At last, I shaped that thing into something comforting. I tried with all of my power to imagine that this thing was not a creepy shadow creature that did not want me to wake up. I imagined it as the face of someone I cared about. Someone, just anyone, who would bring me comfort.
And then I woke up. It was gone.
I rolled over in bed and looked around. I felt a presence. Something was still there. My skin crawled at the memory and my hair stood on end as I searched the dark corners of my room, and then the faces of the porcelain dolls staring at me from my dresser. In the dull autumn light pouring through my window, I felt it.

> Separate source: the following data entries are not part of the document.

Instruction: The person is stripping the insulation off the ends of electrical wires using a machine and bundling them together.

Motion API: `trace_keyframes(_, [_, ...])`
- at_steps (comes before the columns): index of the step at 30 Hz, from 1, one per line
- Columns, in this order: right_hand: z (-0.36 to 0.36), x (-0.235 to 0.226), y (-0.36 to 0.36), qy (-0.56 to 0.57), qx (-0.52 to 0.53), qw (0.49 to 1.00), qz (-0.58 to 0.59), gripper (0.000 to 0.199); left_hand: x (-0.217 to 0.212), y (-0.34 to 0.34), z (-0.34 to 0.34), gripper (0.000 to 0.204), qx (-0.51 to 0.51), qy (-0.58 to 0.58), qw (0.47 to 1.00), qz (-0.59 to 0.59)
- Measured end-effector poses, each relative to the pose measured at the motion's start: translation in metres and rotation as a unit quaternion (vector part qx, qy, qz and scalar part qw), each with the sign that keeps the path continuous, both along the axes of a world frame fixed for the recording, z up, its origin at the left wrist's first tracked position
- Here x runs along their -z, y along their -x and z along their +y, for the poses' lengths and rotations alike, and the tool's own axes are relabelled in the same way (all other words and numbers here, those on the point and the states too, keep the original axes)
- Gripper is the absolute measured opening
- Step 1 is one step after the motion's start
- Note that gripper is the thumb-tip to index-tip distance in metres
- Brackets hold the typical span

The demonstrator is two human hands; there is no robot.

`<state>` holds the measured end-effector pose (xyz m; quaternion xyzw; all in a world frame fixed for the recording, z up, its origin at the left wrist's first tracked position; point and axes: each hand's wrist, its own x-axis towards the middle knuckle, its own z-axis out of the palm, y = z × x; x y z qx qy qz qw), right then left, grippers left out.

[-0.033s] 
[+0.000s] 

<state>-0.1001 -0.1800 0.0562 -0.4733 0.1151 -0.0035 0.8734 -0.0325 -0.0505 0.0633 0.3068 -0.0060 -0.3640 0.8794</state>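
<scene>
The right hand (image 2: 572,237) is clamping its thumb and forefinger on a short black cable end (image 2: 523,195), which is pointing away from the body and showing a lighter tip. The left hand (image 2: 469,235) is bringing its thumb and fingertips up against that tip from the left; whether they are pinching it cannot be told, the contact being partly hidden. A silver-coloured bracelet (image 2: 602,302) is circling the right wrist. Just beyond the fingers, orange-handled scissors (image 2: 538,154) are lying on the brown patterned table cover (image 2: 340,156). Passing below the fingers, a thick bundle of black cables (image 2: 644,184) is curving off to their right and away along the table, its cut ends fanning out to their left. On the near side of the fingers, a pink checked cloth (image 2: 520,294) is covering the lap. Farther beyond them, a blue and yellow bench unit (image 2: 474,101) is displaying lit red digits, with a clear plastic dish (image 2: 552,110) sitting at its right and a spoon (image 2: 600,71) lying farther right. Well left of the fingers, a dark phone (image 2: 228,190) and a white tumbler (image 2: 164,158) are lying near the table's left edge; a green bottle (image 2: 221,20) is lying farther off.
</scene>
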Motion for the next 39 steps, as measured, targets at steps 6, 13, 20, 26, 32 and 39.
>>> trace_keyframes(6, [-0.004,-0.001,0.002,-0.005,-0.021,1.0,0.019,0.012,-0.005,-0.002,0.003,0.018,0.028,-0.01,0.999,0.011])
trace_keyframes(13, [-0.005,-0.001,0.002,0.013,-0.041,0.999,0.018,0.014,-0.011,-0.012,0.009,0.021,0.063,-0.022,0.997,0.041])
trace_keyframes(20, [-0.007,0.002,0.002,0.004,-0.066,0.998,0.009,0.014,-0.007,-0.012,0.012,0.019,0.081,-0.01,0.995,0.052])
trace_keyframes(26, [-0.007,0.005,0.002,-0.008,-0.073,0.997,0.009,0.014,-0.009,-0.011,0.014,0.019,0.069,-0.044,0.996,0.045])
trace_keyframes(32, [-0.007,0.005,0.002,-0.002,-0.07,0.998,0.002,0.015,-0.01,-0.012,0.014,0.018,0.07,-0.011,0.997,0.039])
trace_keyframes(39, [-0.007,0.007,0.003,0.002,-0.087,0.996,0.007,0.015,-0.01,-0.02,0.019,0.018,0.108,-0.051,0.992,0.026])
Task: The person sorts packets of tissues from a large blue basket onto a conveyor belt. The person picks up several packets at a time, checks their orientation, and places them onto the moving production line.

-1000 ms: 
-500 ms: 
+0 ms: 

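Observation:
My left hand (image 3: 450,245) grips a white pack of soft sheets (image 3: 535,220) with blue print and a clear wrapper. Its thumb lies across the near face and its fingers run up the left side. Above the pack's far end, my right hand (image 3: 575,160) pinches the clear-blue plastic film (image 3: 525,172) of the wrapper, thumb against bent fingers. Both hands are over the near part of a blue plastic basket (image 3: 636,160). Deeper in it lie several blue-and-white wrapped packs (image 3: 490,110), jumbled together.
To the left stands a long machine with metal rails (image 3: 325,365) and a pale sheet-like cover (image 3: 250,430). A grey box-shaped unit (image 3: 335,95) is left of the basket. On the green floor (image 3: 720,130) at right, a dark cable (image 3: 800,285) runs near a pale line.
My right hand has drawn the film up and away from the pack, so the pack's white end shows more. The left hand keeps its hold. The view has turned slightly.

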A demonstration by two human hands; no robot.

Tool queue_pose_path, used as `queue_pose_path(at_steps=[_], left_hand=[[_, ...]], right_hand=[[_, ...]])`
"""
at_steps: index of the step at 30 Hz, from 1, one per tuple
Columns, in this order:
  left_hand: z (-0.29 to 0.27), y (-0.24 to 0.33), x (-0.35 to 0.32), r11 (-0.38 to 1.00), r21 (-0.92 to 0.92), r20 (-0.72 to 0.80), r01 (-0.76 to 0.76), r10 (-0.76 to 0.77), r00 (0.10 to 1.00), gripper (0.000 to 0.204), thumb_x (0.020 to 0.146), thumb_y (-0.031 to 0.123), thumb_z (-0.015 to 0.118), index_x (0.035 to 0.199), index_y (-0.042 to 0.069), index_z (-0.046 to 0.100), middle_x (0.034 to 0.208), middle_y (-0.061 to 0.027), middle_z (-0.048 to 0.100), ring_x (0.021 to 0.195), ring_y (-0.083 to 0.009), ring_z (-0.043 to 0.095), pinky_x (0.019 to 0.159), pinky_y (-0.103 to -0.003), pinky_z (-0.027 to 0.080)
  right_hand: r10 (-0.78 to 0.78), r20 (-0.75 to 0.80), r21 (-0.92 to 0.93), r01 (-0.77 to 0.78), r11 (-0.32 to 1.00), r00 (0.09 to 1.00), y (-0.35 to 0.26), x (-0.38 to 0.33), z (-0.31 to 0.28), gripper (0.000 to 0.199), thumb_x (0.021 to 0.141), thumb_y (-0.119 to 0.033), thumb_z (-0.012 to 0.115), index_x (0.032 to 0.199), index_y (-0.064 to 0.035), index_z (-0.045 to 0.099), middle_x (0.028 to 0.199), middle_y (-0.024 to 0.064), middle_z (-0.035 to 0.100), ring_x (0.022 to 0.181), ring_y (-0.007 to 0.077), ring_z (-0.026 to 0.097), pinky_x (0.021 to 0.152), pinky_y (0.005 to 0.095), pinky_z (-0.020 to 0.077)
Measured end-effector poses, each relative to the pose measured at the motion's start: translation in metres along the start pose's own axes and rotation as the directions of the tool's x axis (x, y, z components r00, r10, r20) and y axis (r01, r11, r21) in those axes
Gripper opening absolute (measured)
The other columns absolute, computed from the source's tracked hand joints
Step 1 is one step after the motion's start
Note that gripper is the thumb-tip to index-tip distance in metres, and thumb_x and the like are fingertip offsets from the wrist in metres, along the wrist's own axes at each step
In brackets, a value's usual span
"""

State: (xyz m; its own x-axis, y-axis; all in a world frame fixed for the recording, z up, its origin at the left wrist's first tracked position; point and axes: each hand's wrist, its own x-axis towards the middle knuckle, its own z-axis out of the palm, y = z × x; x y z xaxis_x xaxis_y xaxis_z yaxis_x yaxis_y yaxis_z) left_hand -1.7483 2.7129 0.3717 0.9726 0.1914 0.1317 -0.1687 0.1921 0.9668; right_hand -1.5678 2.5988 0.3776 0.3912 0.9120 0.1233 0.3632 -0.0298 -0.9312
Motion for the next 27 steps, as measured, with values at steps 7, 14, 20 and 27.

I still feel it. It's tormenting me — whatever this thing is. This nightmare — this lucid reality that it had drug me into. I'm not even sure if it was a dream anymore. I was too conscious and too aware of my actions and my fears. The thing was too sentient. It fought back with all of its might and did not want to let me go. It wanted to bring me back into the darkness where it said I belonged. I belonged to it and not myself. Not this reality. It was going to claim me and not let me go until it finally had me.
—From my dream journal, January 2015
I have a few theories as to what or who this entity is.
Around that same time, I slept with a haunted doll nearby I'd acquired a few years previous that gave me problems. I would sometimes wake up with my eyes already open, staring right at it. This was not usual for me. Could something have latched onto me that means me harm? Or is it a mere trickster just causing mischief through manipulating my fears?
Did I see something as an infant near death? A figure that meant to guide me into the afterlife, but I can't possibly have a proper recollection of it? Is it still watching me because I shouldn't have taken its memory with me into waking life? Was I supposed to die? Is it something from a darker plane where the dead cross over, and it's merely interested in me because I was often suicidal, and I cope with chronic suicidal thoughts to this day? It would make sense since the common phrase it mentions, in the few times I have seen it, is that it wants to keep me there — where I belong. To take me away.
Either way, I feel a stronger explanation is the one relating to my birth and near-death at the time of it. If that's the case, it would explain my irrational thoughts of living on borrowed time.
Despite all of this, I've become intrigued with my sleep paralysis entity. I've taken to calling it 'he' because he gives off a masculine presence. At times, he's manipulated my hypersexuality in dreams and mixed erotic imagery with the disturbing, and I know he's doing it to make me weak. I am also mostly attracted to masculine people.
I'd like to say with my whole heart I don't believe he can actually claim me or take me away in my sleep, but I can't convince myself to believe that one hundred percent. Part of me is on the side of it being irrational thinking, the other part of me is piecing together the circumstances of my birth and near-death experience, and truly wondering.
No matter the reason, I am intrigued. I want to know this entity and who he really is. He's far too interesting to try to block out or ignore, despite the frightening circumstances (and possible consequences) he brings with his very presence.